Pour réfuter les deux autres, cécité et surdité, prétendument indispensables au succès du chercheur de paix, je propose – sourire aux lèvres – cette évidente démonstration du contraire, visuelle et sonore, bien sûr :
Yuja Wang (piano) et le London Symphony Orchestra
dirigé par Michael Tilson Thomas :
Deuxième mouvement, « Andante »
du Concerto pour piano N°2 de Chostakovitch
Alors, s’il s’avère vraiment que pour atteindre la paix il nous faille également devenir aveugles et sourds, que cela soit !
Mais, de grâce, dans cet ordre et pas avant… un bis !
Toccata : un vieux nom peu utilisé aujourd’hui, mais signifiant le même genre de composition qu’il y a deux cents ans, une composition conçue pour exprimer l’énergie rythmique, l’éclat technique et des effets brillants de l’interprète. Cela devrait sonner comme une improvisation ou un prélude impromptu.
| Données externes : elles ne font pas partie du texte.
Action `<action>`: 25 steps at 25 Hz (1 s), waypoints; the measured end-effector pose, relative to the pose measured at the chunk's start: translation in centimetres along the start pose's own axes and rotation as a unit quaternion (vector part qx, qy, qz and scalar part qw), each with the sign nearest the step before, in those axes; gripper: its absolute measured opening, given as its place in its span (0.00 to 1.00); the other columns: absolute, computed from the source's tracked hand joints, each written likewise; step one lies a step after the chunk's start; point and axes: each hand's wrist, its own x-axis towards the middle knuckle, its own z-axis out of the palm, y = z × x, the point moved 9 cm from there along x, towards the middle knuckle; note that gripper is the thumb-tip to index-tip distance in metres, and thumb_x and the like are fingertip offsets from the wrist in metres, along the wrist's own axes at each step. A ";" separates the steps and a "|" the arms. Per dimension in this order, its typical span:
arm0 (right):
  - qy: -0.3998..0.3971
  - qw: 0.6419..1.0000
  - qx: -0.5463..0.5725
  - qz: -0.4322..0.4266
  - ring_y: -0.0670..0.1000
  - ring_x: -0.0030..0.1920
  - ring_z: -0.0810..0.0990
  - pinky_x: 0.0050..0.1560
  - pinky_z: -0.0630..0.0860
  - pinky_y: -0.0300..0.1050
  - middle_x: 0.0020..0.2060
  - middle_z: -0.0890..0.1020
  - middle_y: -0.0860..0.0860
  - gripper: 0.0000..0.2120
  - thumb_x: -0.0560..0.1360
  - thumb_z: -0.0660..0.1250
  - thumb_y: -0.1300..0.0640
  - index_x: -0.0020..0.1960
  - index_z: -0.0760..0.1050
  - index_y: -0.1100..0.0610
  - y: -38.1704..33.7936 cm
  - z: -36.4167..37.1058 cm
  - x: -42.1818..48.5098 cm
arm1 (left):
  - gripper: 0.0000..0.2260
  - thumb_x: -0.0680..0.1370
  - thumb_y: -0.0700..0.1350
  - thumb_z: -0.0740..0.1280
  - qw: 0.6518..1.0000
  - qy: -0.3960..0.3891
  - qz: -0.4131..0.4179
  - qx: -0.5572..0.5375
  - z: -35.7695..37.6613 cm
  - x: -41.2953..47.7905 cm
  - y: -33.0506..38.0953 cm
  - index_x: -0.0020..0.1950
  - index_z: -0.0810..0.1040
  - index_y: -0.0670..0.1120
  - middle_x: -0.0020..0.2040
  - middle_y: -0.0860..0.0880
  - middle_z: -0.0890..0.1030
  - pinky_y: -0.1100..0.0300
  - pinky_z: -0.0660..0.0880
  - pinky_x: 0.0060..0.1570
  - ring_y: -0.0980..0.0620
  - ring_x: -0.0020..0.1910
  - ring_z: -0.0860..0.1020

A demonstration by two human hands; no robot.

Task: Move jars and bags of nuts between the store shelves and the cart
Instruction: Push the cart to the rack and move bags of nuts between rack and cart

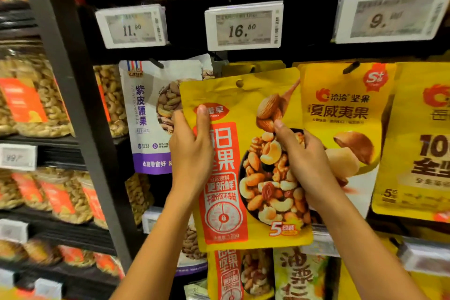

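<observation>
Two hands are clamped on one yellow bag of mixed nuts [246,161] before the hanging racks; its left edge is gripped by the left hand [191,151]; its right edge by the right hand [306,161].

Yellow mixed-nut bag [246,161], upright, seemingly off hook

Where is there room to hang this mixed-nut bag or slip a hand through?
Both hands, left hand and right hand, hold the mixed-nut bag. Bare dark panel shows between the 11.90 tag and 16.80 tag. Below, the purple cashew bag and macadamia bag crowd it.
</observation>
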 end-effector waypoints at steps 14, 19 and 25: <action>0.024 0.996 -0.048 0.066 0.60 0.49 0.80 0.55 0.75 0.54 0.47 0.81 0.64 0.33 0.74 0.56 0.34 0.51 0.76 0.65 1.5 0.1 2.8 | 0.14 0.78 0.60 0.58 0.995 0.019 -0.033 0.087 1.4 3.6 -1.0 0.39 0.67 0.51 0.37 0.53 0.77 0.54 0.73 0.41 0.53 0.38 0.78; -0.002 0.994 -0.055 0.094 0.61 0.48 0.82 0.55 0.76 0.60 0.47 0.82 0.65 0.35 0.74 0.56 0.33 0.53 0.76 0.66 1.9 0.2 3.3 | 0.15 0.78 0.61 0.56 0.992 -0.009 -0.060 0.114 2.2 4.5 -1.7 0.41 0.69 0.51 0.38 0.52 0.78 0.53 0.73 0.44 0.51 0.39 0.79; 0.079 0.990 -0.119 -0.005 0.39 0.38 0.79 0.39 0.72 0.29 0.34 0.81 0.56 0.28 0.74 0.53 0.35 0.41 0.75 0.60 0.5 -0.9 2.1 | 0.15 0.80 0.56 0.57 0.998 -0.025 0.008 0.056 3.2 3.0 -2.2 0.51 0.71 0.45 0.41 0.55 0.77 0.77 0.69 0.35 0.65 0.40 0.78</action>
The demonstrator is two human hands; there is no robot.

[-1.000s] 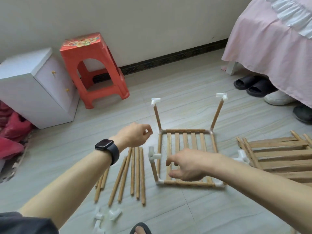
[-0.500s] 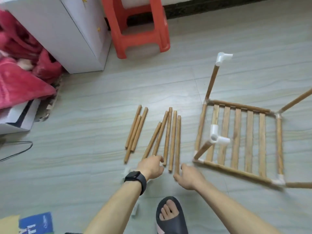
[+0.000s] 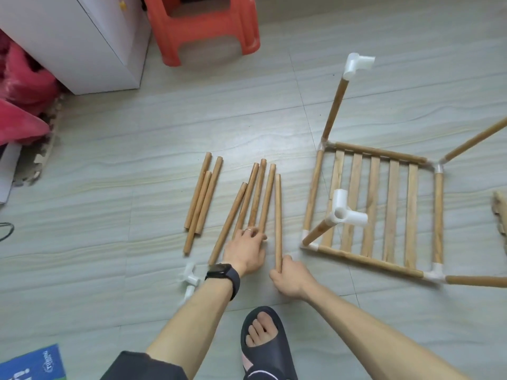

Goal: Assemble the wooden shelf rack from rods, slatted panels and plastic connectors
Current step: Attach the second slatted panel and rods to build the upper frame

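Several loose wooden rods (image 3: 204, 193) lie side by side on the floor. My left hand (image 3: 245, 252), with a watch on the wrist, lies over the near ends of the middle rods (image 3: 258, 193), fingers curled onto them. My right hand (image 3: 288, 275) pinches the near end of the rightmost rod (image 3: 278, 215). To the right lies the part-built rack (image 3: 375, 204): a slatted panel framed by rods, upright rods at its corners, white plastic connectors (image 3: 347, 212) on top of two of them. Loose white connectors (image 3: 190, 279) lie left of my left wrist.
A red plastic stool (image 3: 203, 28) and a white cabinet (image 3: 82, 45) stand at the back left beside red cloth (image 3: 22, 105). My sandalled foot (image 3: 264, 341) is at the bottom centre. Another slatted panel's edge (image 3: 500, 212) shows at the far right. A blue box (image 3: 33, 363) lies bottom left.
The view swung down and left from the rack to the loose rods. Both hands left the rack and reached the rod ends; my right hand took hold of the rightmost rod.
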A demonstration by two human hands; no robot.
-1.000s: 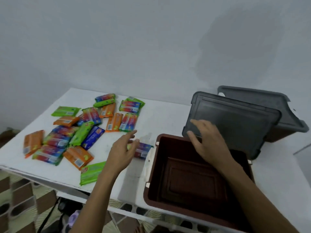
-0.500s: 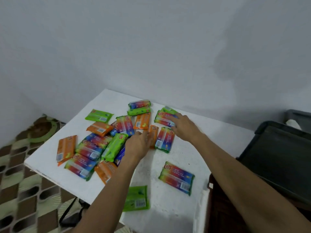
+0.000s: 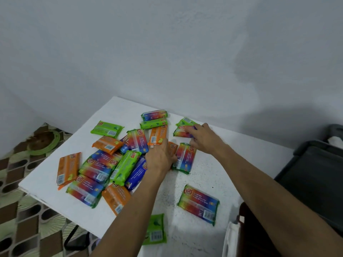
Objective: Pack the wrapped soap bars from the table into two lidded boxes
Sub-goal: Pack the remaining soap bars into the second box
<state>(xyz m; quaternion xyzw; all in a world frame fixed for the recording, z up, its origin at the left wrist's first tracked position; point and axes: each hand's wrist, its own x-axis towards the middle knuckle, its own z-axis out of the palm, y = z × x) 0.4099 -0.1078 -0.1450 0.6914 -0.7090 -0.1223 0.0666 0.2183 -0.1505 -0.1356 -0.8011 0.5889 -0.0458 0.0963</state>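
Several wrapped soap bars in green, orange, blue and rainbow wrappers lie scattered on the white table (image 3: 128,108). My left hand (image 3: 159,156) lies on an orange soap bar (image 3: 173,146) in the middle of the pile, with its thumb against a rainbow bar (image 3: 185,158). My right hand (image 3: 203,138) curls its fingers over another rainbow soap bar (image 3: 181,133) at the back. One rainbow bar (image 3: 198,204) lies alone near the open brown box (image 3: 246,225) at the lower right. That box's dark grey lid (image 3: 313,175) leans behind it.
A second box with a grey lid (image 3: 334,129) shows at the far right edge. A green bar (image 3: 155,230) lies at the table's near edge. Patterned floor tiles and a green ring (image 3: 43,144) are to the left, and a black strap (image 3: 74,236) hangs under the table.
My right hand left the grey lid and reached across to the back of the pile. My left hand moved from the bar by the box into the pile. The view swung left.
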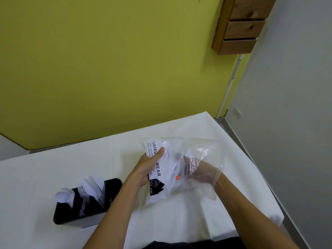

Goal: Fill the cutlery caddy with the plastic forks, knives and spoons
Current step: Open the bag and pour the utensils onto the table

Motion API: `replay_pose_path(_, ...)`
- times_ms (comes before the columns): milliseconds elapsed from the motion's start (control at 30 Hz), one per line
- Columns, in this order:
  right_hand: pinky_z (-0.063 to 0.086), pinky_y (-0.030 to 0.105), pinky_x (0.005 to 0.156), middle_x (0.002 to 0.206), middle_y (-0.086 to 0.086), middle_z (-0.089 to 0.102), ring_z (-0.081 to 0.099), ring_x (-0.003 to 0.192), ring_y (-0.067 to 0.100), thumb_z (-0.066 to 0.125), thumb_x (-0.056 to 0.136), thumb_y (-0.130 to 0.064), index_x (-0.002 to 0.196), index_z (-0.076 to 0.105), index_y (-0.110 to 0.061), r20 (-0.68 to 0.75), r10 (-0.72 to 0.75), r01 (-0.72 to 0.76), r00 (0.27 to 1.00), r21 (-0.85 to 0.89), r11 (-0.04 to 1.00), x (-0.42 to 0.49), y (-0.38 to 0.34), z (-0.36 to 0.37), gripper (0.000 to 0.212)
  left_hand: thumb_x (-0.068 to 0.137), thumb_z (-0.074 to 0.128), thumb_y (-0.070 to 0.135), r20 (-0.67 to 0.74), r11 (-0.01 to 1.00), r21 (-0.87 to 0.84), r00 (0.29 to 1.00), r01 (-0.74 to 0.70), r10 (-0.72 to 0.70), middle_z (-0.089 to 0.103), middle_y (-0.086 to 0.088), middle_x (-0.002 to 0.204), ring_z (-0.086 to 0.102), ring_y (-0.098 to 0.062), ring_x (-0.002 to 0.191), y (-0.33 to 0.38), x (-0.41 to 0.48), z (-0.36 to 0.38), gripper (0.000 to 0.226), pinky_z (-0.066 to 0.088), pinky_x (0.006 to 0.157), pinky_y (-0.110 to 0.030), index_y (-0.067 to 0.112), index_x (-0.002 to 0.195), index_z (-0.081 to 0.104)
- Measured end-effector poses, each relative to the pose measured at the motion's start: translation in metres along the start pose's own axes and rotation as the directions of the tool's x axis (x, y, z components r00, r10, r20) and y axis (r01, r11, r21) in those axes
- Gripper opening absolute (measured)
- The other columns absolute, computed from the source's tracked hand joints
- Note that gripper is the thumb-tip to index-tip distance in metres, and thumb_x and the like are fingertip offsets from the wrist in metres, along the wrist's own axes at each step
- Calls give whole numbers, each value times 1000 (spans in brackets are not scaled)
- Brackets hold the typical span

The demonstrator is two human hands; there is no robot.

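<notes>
clear bag (197, 150) gripped at its edge by left hand (145, 169), right hand (199, 172) inside, grasp unclear through plastic, black caddy (93, 211) lengthwise along counter's (179, 221) back edge, perhaps spoons (62, 194) upright, bowls up

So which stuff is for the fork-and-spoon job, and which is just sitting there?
For the job: black caddy, white cutlery in it, plastic bag, left hand holding the bag, right hand inside it.
Just there: wooden drawers, wall socket.
</notes>
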State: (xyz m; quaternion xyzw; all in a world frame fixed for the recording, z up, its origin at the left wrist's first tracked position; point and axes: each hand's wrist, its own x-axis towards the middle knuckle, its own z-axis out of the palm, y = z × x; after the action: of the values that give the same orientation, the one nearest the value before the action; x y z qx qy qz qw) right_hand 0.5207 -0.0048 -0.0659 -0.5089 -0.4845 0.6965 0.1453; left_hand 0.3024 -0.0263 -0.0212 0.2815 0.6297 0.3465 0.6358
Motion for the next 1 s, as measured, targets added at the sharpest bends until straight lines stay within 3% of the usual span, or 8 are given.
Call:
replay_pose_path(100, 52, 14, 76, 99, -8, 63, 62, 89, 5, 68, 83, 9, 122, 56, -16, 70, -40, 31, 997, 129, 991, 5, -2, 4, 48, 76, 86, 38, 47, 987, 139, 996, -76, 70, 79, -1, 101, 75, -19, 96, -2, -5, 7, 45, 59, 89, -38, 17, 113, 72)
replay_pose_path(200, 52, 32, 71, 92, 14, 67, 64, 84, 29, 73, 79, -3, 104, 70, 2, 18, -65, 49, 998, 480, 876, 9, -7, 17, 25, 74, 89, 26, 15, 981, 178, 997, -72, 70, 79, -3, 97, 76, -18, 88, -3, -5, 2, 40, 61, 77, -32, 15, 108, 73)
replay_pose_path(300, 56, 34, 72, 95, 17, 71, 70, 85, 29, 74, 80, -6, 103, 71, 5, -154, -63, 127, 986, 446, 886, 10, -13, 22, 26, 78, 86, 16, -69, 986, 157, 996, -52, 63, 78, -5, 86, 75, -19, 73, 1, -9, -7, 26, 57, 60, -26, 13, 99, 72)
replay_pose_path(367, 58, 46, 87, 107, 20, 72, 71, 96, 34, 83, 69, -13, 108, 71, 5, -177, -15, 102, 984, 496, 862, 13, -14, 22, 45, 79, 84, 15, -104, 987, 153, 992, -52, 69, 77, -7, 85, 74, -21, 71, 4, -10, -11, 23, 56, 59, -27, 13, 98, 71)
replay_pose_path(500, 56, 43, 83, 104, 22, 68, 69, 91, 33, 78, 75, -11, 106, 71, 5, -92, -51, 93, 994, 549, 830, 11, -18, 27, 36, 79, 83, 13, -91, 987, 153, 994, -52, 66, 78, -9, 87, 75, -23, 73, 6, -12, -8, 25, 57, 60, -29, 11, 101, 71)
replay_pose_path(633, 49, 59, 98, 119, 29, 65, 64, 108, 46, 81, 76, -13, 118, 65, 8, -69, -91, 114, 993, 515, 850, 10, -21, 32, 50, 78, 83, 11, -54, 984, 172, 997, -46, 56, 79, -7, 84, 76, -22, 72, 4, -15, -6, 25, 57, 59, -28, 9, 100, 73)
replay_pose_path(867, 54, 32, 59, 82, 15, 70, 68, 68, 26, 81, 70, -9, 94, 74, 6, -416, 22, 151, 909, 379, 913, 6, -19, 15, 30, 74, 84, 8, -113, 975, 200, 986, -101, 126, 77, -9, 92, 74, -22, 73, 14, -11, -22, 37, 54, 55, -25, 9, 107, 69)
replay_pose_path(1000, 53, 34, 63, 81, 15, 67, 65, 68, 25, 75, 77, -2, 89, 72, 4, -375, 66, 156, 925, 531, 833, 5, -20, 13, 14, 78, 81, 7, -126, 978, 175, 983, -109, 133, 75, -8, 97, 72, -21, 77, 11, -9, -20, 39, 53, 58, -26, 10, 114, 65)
Une mélodie large et soutenue est déplacée dans une toccata.
Clarence Lucas (1866-1947) Compositeur et professeur de musique canadien
♫
Yuja Wang – Toccata en Ré mineur Op. 11 de Sergueï Prokofiev (Bis au festival de Lucerne 2018) Observons les regards admiratifs, « bluffés » des membres de l’orchestre pendant l’interprétation de ce monumental « allegro marcato » … Les nôtres pourraient bien leur ressembler.
♫
Comme on peut l’imaginer sans peine, le mot « toccata » trouve son origine dans le verbe italien « toccare », toucher. Et, s’agissant du clavier – mais aussi de la guitare ou du violon – personne ne s’étonnera de l’importance considérable que revêt ce vocable en la matière. « Toucher » : pour un pianiste tout est là ! Ainsi la toccata, se montre-t-elle, pour l’interprète, comme un exercice particulier, prétexte à exprimer, non sans une certaine liberté, autant sa propre dextérité que les qualités sonores de l’instrument qui défie sa maîtrise… Pour le plaisir jubilatoire de l’auditeur, souvent ! Pour la reconnaissance et la gloire du musicien, toujours ! La toccata, « vitrine des compétences et des techniques pianistiques », selon la juste remarque d’un fin musicologue. En bref, un véritable test de virtuosité…
Mais, faudrait-il encore que, dans sa sagesse, le ou la pianiste emporté(e) par son talent n’oublie jamais l’observation avisée – en énonça-t-il qui ne le fussent pas ? – de Paul Valéry : « Le virtuose est par définition un exécutant aux capacités inhabituelles, qui peut de temps en temps, intoxiqué par un sens exagéré de ses pouvoirs techniques, se permettre d’en abuser. »
♫
Ce billet comme une introduction à une série d’illustrations – moins verbeuses mais pas moins musicales – de ma toquade pour ces pianistes prodigieux qui, jouant une toccata, se jouent allègrement des pièges qu’elle ne manque pas de leur tendre.
Envoûtement, fascination, charme, séduction, vertige… du jeu des doigts sur un clavier.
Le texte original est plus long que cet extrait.